> **WHAT IS BEING ASKED**: Reproduce the lines below exactly, starting at the one containing "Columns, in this" and stopping at the final line.

Source records
┌──

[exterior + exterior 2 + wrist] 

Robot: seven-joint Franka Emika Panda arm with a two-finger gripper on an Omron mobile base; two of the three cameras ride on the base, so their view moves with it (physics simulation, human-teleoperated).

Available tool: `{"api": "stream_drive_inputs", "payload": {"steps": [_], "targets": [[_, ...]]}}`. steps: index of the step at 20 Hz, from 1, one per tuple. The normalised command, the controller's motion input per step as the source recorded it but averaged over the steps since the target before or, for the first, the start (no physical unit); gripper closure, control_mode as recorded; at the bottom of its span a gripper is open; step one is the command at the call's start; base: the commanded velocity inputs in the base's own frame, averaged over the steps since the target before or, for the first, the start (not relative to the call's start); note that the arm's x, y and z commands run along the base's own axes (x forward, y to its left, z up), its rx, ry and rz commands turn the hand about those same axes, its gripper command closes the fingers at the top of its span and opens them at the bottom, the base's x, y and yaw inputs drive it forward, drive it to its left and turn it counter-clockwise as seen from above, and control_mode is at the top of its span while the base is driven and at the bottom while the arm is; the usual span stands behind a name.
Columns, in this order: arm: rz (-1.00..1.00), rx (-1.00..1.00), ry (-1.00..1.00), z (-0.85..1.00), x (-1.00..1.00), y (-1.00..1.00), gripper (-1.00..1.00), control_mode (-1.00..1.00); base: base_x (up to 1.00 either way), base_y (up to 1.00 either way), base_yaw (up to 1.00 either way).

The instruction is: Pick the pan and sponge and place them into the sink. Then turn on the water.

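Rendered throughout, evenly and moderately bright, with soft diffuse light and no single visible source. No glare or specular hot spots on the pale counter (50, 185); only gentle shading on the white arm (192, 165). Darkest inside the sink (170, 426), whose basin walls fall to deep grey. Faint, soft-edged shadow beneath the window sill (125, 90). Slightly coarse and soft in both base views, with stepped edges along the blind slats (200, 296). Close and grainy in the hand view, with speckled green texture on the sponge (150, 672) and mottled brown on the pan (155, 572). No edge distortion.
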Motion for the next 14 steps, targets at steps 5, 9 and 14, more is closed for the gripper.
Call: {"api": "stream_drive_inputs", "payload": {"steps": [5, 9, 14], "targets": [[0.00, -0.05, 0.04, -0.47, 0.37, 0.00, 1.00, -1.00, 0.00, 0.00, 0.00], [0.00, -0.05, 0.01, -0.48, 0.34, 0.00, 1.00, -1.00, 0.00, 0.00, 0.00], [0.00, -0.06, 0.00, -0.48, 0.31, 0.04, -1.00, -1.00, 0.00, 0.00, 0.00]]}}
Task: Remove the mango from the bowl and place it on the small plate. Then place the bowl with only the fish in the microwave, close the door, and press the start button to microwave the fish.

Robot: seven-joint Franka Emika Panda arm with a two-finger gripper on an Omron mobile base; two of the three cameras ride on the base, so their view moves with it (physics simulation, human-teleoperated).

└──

> **WRITTEN RESPONSE**:
Columns, in this order: arm: rz (-1.00..1.00), rx (-1.00..1.00), ry (-1.00..1.00), z (-0.85..1.00), x (-1.00..1.00), y (-1.00..1.00), gripper (-1.00..1.00), control_mode (-1.00..1.00); base: base_x (up to 1.00 either way), base_y (up to 1.00 either way), base_yaw (up to 1.00 either way).

The instruction is: Pick the pan and sponge and place them into the sink. Then turn on the water.

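Rendered throughout, evenly and moderately bright, with soft diffuse light and no single visible source. No glare or specular hot spots on the pale counter (50, 185); only gentle shading on the white arm (192, 165). Darkest inside the sink (170, 426), whose basin walls fall to deep grey. Faint, soft-edged shadow beneath the window sill (125, 90). Slightly coarse and soft in both base views, with stepped edges along the blind slats (200, 296). Close and grainy in the hand view, with speckled green texture on the sponge (150, 672) and mottled brown on the pan (155, 572). No edge distortion.
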Motion for the next 14 steps, targets at steps 5, 9 and 14, more is closed for the gripper.
Call: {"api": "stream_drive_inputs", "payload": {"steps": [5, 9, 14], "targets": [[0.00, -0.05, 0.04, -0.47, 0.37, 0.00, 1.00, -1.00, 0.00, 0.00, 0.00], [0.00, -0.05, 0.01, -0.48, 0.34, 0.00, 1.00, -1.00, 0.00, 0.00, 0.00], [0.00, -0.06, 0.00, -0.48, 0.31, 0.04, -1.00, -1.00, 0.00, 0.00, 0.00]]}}
Task: Remove the mango from the bowl and place it on the small plate. Then place the bowl with only the fish in the microwave, close the door, and press the start button to microwave the fish.

Robot: seven-joint Franka Emika Panda arm with a two-finger gripper on an Omron mobile base; two of the three cameras ride on the base, so their view moves with it (physics simulation, human-teleoperated).

What the exercise required is now done.